Ku Klux Klan members celebrating in the streets, the “alt-right,” social media racism running amok…just when I was about to end my therapy sessions, circumstances (national circumstances) pull me back in. Michael Corleone, do you feel me?
If you haven’t sensed it by now, it’s a good time to be in therapy.
What sent me (back) into therapy a year ago was a mixed bag, what kept me there was something bigger.
The following are 7 things I’ve learned from my time in therapy:
Hot corn chips have been not one but two of my friends’ go-tos in the wake of such difficult and emotional times as these. We all have our thing. And while hot Cheetoes have therapeutic qualities (and freshly baked chocolate chip cookies), they shouldn’t be confused with therapy.
Some seek help in food and/or sweets
Some seek help in a bottle
Some seek help thru retail
Others thru sex
Our addictions and addictive behaviors come in various shades and flavors. Sometimes it’s just easier to reach for a convenient temporary comfort instead of an uncomfortable long-term solution.
Therapy is most times inconvenient and oftentimes a very slow process. But my $40 per session with insurance is a lot less expensive than the above options frankly and there is no such thing as being addicted to therapy.
2. Our families of origin have left indelible marks on us that impact our relationships (in other words, our parents have screwed us up).
I am more comfortable being critical than I am with being affirmative.
My love language is physical touch and acts of service.
I struggle to verbally express myself to others.
…all of these things I learned in therapy and all of these revelations stem from my family of origin. I would not have known these things about myself had it not been for the work of therapy.
If you’re human, relationships will be an undeniable part of your life. We work with people, we live with people, and we socialize with people. We don’t always have the tools to maintain all of these relationships in a way that is harmonious. Therapy helps with that.
Emotions are not inherently bad, it’s what we do with those emotions that can make things difficult.
When Trayvon Martin was shot and killed, I had to go to work the next day and present as if nothing happened, likewise, when Andrew Zimmerman was found not guilty for the crime. …similiar responses for Michael Brown, Eric Garner, Sandra Bland…Donald Trump.
Trauma is not only something that happens to you, it is an emotion.

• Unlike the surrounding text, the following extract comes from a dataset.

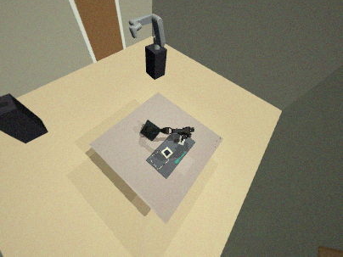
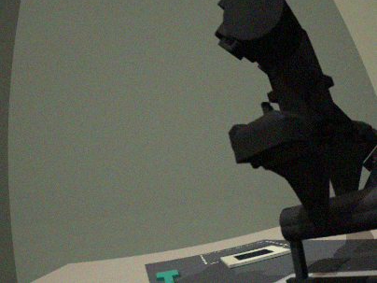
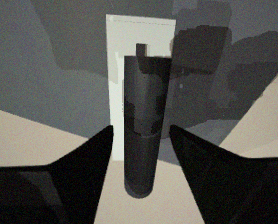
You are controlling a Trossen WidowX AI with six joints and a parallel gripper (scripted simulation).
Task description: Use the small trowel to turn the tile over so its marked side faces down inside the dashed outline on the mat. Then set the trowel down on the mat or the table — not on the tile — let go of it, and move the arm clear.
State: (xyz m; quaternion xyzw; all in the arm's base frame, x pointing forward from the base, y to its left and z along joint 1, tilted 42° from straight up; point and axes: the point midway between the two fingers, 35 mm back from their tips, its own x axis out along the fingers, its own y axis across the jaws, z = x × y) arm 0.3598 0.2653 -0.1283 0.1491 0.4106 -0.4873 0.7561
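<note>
The tile point(image 1: 166, 153) point(image 2: 254, 256) lies flat on the dark mat point(image 1: 166, 172) point(image 2: 188, 266), its pale border and dark centre facing up. It lies at the edge of the dashed outline point(image 2: 203, 259); the exact overlap is hard to tell. The trowel has a dark round handle point(image 3: 142, 115) point(image 2: 345, 219) and a pale flat blade point(image 3: 142, 32). The blade is low over or on the mat; contact cannot be told. My gripper point(image 3: 142, 129) is open, its fingers on either side of the handle with gaps showing in the wrist view.
A green T-shaped piece point(image 1: 180, 157) point(image 2: 167, 275) lies on the mat beside the tile. The pale table point(image 1: 123, 148) surrounds the mat. A grey arm point(image 1: 158, 29) on a black block point(image 1: 155, 62) and another black block point(image 1: 21, 120) stand farther off.
</note>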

Do you realize how many feelings we don’t process in a day?
Our culture and its stereotypes encourage women, the poor, minorities, and other marginalized groups to suppress our emotions.
Downplaying trauma isn’t a good idea. One of the many things I appreciate about therapy is giving myself permission to say out loud in a safe space, “I am sad about xyz” or “I am angry as all hell about xyz.”
4. Therapy externalizes the ish that goes on inside of you.
Along with honoring my emotions, therapy brings out some things I didn’t know was going on inside of me.
I remember being on the phone with someone one day and a simple question was asked. Before I knew it, I had broken down on the floor and was crying uncontrollably. I was in crisis and hadn’t even realized how far gone I was.
It’s just a fact that sometimes we aren’t aware of the impact of our feelings until we’ve hurt someone or hurt ourselves.
We are super complex beings with layers upon layers of experiences that have left impressions on us. Trapped feelings will come out one way or another. Therapy is a safe space for that chaos.
I fell for the okie doke this time around. I thought I was coming into therapy to work out some things in my husband and my mother…turns out, what they were doing was not as important as what I was doing.
Rarely do I realize how naturally inclined I am to initially blame others in my life when expectations aren’t met.
Sometimes we have good reason to blame someone for their behavior. In the end though, it’s what we do, owning our behaviors,and being responsible for that alone that makes the difference.
What’s great about therapy is that it centers and focuses on you, which as a result, helps your other relationships.
Have you ever been talking to someone and you know that they weren’t listening to you? Thanks smartphones! It takes patience, time, and care to truly be heard. A clinical licensed therapist has been thoroughly trained to listen, a skill that takes work. One thing I know for sure walking out of my sessions is that I’ve been heard and I’ve been acknowledged.
I once shared the taboos we have, particularly in the Black community, about going to therapy,:
…it’s not for people of faith, it’s a white thing, it’s for rich people, it’s for the weak, it’s for people with “serious” problems, etc.
Our taboos come from our lack of knowledge and related experiences. I have yet to regret the decision I made and continue to make to be open and to challenge my preconceived notions.
Sometimes life gets turnt all the way up. We don’t always have the tools we need to push through it. A friend once suggested to me to “lean into the chaos of my life.” I consider therapy my lean in.